So far, U.S. soldiers have been lucky, if you can call it that. Only one U.S. soldier has been confirmed dead, but five were wounded in Najaf, another seven were wounded in fighting in Sadr City in Baghdad, and a U.S. helicopter was downed, the crew taken away wounded. Some clashes have also been reported between Sadr supporters and British troops in Basra.
Likewise, Iraqi police and army forces have also been targeted in attacks that have caused considerable loss of life and wounded, effecting both soldiers and Iraqi civilians.
The question at this point is, how big will this uprising get? Ginmar calls it "a smaller scale April", referring to the uprisings that killed 135 U.S. soldiers that month, the costliest month of the war so far. I think it's premature to say that this is going to be a smaller scale event, however, for a few reasons:
1> Many Iraqis will be going to Friday prayers at mosques all throughout Iraq tomorrow. What they hear from their local religious leaders will have a considerable connection with how major this uprising is. The uprising in April got considerably worse when Iraqis, sympathetic to the horrors of Fallujah, were swayed by local preachers throughout the country. Many of those arguing for united opposition then were supporters of al-Sadr, whose April uprising fed upon incidents in Fallujah, just as much as incidents in Iraq's spiritual capital of Najaf. It is entirely possible that Sunni religious groups, such as The Association of Islamic Scholars, will speak out in support of the Sadrists, returning the favor, you might say, for their support in the past.
2> Even if the size of the uprising is smaller, there is reason to suspect that the techniques used by the Sadrists will be more effective. In the April uprising, the Sadrists showed themselves to be absolutely terrible shots, and were slaughtered by the dozens. Repeatedly, they failed to exploit potential U.S. weaknesses, throwing their bodies into the meat grinder. Already, however, we have seen different -- and arguably more effective -- tactics than in the first uprising. Carbombs targeting police stations. Effective targeting of U.S. helicopters. Explosive-oriented ambushes. Hostage taking. There is even a strong potential for suicide bombers and females to be involved in the insurrection, making it hard and costly for U.S. troops to trust the local citizenry, and possibly further alienating them from mainstream Iraqis.

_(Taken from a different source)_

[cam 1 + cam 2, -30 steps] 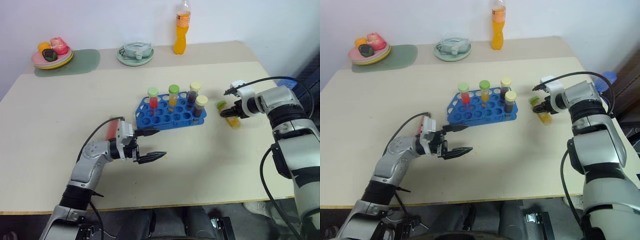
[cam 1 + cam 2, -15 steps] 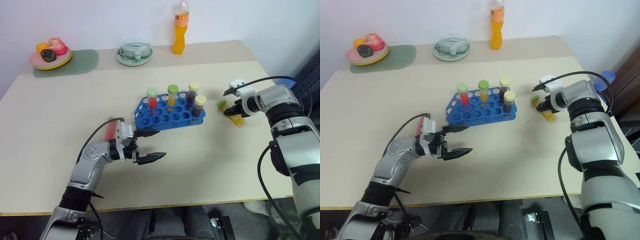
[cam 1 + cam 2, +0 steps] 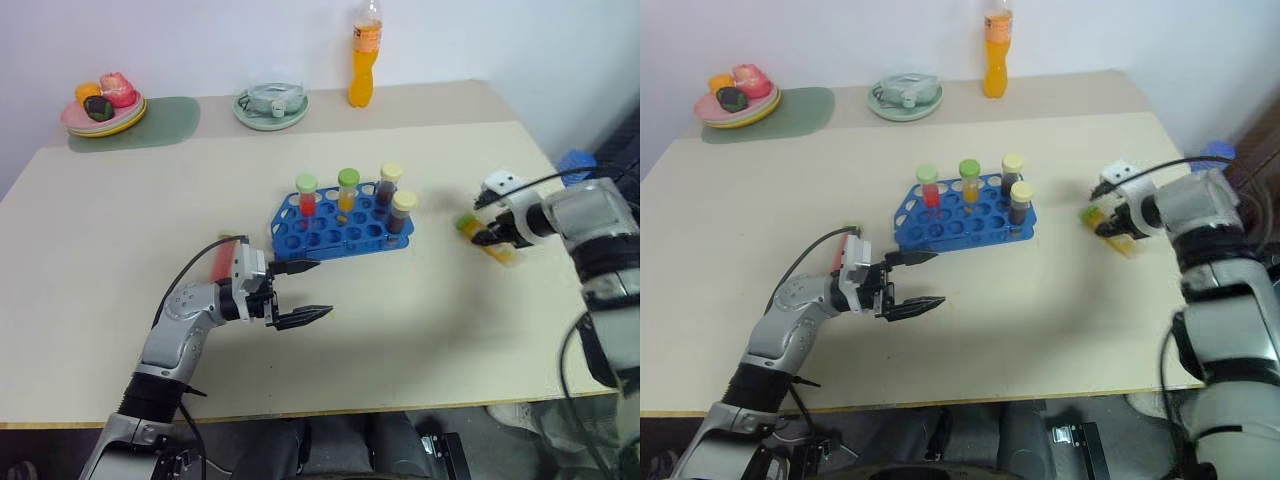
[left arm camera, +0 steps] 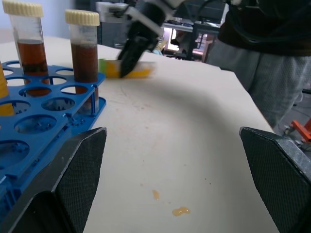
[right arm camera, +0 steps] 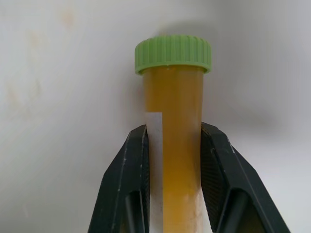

All these techniques exploit U.S. weaknesses in this kind of fight, as U.S. military forces do better when they can gain good intelligence from the locals and have large formations of enemies to target. As we've seen time and again, failure to have good intelligence on enemy positions leads to civilian casualties, which can potentially incite Iraqis and make the uprising worse, as we have previously seen in Fallujah.
3> Infrastructure attacks. Arguably the greatest victory for the Iraqi resistance in April wasn't that the U.S. lost over a hundred soldiers that month. Rather, it was that truckers, foriegn businesses, and reconstruction workers fled Iraq, setting back the reconstruction in Iraq by months, damaging power output noticeably, and causing serious supply problems for the U.S. Army that, had they persisted, would have caused serious problems. These supply problems contributed greatly to the U.S. making peace with the Fallujah resistance and the Sadrists, largely on their terms, leaving Fallujah to the resistance and Najaf to the Sadrists. During the April uprising, soldiers were forced to resort to MREs (meals ready-to-eat) as supplies weren't arriving and foriegn help was in short supply. Some units also faced disconcerting water shortages. That, incidentally, is a huge consideration in this uprising, given the summer weather. If Sadr supporters can effectively target the infrastructure that delivers water to the U.S. troops, primarily targeting their efforts towards cutting off U.S. troops and supplies with improvised explosive devices along with targeting those who deliver U.S. supplies, they might have a higher degree of success than they've had in the past.
No, I don't think the U.S. Army is going to dry up and blow away, but it does seem reasonable to assume that Sadr's supporters will learn from past lessons. For now, though, we're in a waiting game. Hopefully, things won't get as bad as they did in the past.